THE DATA
-*-

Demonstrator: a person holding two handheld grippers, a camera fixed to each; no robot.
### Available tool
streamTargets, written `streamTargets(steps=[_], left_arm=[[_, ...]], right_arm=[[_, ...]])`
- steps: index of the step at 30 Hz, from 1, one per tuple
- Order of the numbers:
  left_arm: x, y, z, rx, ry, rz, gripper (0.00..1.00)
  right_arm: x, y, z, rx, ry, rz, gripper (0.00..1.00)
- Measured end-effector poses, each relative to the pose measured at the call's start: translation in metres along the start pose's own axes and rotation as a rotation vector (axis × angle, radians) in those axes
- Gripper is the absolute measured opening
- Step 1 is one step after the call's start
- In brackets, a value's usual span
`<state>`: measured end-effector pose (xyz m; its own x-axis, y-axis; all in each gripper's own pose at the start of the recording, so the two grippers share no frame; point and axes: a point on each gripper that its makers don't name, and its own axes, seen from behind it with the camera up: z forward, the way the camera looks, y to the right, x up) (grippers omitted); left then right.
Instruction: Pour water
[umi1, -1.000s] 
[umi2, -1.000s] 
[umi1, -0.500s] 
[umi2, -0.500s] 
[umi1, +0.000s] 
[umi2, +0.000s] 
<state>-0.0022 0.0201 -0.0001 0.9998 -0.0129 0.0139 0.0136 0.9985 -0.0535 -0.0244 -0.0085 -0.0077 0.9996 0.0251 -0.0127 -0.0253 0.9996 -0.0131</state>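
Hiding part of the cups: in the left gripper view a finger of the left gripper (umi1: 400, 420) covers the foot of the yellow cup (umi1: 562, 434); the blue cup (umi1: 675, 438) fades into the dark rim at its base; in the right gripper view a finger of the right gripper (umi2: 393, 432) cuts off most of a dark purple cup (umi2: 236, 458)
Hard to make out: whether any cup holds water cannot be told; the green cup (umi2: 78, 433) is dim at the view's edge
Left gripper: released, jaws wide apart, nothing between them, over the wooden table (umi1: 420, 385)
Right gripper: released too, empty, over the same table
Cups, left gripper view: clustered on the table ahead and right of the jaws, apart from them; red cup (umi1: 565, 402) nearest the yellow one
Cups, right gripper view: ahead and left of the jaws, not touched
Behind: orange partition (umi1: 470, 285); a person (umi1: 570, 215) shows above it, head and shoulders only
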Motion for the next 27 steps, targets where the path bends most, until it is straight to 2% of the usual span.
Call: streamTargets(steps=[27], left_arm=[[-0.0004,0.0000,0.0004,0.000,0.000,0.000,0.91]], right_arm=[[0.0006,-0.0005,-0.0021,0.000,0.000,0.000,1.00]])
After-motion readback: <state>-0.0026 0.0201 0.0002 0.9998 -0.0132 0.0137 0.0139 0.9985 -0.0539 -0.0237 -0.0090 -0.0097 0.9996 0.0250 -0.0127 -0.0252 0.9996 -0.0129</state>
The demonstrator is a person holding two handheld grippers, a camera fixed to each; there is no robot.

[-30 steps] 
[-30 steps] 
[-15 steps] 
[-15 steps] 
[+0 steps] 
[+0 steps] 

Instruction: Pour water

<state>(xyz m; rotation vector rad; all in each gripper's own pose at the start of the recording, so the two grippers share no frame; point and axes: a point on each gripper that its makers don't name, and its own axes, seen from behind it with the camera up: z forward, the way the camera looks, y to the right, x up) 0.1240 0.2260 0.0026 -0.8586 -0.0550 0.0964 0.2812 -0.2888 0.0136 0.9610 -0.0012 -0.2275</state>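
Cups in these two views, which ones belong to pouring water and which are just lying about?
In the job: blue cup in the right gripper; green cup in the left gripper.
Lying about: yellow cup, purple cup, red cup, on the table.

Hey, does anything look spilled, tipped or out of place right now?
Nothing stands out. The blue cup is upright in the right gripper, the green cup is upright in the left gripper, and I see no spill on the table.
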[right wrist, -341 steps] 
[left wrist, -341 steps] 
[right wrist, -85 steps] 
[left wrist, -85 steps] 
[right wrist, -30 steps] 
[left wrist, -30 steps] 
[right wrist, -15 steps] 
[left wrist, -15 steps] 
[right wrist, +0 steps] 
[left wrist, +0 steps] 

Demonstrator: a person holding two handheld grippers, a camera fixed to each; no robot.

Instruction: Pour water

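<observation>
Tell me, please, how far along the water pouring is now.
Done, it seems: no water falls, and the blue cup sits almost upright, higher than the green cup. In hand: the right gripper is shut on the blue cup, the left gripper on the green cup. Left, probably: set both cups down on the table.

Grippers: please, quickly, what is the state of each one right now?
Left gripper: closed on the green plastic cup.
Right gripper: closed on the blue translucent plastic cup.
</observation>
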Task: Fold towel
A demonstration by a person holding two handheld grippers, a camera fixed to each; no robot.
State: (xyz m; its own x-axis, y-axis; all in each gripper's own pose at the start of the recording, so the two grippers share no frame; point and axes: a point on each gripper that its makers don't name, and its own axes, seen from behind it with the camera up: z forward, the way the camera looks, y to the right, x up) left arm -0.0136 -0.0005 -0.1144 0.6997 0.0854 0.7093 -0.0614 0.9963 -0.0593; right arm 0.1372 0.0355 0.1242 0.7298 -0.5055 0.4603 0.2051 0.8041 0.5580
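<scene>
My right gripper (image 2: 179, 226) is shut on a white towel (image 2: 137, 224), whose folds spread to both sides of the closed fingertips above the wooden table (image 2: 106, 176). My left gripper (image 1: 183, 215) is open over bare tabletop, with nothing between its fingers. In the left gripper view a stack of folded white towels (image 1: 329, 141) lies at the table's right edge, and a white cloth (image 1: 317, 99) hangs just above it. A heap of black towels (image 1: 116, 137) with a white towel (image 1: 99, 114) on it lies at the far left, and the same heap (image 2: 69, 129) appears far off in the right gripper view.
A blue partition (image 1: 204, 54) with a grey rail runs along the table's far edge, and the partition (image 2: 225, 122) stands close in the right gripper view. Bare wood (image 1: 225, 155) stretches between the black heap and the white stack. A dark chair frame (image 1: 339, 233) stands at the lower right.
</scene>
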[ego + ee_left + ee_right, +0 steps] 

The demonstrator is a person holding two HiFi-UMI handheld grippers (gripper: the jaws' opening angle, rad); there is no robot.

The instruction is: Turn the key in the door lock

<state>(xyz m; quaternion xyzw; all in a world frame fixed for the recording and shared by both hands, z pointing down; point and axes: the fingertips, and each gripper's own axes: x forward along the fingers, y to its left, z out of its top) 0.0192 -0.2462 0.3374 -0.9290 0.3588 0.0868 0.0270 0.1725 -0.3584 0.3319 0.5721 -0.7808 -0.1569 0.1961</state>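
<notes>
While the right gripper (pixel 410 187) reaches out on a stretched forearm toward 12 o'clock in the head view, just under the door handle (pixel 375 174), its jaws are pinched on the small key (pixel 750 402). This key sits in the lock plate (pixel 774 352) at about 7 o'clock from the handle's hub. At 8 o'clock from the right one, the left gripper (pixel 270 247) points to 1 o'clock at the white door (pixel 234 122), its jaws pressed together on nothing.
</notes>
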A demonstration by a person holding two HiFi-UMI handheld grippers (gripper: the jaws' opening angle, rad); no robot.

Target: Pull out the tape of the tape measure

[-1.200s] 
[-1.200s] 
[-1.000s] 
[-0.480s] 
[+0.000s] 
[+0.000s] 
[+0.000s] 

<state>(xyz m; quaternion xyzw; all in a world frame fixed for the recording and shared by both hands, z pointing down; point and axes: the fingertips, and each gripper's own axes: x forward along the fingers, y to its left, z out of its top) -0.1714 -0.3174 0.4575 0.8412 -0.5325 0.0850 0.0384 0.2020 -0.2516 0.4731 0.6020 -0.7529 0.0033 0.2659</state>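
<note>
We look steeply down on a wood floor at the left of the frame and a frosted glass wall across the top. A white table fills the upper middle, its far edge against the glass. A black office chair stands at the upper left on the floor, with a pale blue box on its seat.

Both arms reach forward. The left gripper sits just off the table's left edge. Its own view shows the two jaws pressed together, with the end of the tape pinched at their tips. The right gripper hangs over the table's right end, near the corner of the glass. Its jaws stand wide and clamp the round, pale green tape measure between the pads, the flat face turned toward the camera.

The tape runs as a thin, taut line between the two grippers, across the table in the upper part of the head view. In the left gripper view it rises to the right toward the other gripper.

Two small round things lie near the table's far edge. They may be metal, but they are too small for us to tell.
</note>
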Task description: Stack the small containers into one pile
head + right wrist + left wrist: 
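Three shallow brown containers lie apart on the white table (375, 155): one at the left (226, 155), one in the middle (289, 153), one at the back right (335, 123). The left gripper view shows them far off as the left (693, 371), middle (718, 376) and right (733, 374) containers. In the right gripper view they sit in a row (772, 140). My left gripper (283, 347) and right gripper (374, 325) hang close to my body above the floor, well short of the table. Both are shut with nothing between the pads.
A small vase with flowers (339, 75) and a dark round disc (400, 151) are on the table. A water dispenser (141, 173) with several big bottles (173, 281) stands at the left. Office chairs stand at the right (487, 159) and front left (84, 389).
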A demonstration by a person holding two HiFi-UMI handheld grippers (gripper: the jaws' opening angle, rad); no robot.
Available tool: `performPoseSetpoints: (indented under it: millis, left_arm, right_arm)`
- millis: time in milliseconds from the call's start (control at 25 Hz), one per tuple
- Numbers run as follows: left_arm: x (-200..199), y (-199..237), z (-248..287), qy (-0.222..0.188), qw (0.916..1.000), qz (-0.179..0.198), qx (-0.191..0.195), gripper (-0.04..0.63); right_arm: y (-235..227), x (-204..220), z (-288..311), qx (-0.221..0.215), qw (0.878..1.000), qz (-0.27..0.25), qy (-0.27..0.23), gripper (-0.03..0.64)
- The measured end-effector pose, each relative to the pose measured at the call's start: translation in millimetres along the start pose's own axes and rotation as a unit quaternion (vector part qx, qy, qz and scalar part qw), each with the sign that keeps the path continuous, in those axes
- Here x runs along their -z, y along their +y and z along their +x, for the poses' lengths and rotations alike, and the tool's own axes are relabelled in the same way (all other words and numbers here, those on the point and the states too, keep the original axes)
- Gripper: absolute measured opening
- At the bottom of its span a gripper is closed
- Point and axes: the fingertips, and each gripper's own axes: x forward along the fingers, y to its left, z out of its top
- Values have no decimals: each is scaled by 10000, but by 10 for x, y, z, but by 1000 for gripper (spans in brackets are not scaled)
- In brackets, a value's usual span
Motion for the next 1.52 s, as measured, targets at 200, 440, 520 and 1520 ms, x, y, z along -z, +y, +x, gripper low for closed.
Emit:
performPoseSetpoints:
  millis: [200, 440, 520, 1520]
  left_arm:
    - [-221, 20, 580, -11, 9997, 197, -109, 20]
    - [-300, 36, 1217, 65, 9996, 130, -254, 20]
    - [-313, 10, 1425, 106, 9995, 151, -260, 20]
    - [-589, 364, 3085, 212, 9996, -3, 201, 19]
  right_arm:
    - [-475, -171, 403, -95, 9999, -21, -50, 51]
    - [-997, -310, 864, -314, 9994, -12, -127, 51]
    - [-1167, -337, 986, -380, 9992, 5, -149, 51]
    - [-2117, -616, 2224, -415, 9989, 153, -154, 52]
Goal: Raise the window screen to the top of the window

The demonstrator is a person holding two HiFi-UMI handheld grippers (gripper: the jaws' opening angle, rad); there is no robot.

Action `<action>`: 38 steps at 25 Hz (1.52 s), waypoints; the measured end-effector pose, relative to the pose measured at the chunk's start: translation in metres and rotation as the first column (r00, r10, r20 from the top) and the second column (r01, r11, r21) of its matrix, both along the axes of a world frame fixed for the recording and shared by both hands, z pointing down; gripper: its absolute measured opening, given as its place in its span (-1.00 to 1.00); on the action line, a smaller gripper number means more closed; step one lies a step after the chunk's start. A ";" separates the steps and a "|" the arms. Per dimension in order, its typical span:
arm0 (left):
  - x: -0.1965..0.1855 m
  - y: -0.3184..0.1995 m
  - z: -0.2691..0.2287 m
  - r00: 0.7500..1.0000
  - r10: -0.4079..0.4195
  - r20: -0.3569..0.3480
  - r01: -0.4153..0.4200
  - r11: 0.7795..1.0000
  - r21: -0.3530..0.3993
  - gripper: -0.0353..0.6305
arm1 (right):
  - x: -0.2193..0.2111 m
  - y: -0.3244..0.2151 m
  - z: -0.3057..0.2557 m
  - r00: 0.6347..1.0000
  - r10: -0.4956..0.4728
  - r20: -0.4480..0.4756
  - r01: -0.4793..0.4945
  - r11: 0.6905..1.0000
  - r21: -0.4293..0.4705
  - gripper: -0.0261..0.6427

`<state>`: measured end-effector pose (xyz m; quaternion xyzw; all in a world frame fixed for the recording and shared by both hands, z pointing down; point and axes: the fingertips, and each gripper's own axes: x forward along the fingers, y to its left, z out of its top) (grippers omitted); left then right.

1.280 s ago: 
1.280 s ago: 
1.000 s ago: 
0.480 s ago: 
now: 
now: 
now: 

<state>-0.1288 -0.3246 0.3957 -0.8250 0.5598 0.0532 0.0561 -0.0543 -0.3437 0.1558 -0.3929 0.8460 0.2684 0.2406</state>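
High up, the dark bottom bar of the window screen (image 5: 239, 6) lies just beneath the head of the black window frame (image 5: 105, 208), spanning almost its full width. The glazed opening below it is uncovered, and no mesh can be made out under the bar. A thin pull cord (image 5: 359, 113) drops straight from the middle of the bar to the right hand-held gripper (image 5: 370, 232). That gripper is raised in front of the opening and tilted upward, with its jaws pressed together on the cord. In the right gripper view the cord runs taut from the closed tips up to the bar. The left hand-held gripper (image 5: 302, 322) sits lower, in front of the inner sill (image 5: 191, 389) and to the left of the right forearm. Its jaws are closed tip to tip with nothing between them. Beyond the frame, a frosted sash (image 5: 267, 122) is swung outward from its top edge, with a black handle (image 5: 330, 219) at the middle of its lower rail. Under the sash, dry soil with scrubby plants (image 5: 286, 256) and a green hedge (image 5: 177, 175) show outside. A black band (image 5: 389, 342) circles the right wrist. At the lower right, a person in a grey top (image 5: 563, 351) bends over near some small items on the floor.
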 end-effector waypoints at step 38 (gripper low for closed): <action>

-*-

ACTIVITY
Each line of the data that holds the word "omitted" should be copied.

RESPONSE TO THE EXERCISE
`<state>`: measured end-effector pose (xyz m; its own x-axis, y-axis; all in each gripper's own pose at the start of the recording, so the two grippers share no frame; point and axes: a point on each gripper that its makers don't name, and its own axes, seen from behind it with the camera up: z forward, the way the camera looks, y to the right, x up) (grippers omitted); left then right.
`<state>`: measured end-effector pose (xyz m; quaternion xyzw; all in a world frame fixed for the recording and shared by both hands, z pointing down; point and axes: the fingertips, and each gripper's own axes: x forward along the fingers, y to its left, z out of its top) (grippers omitted); left then right.

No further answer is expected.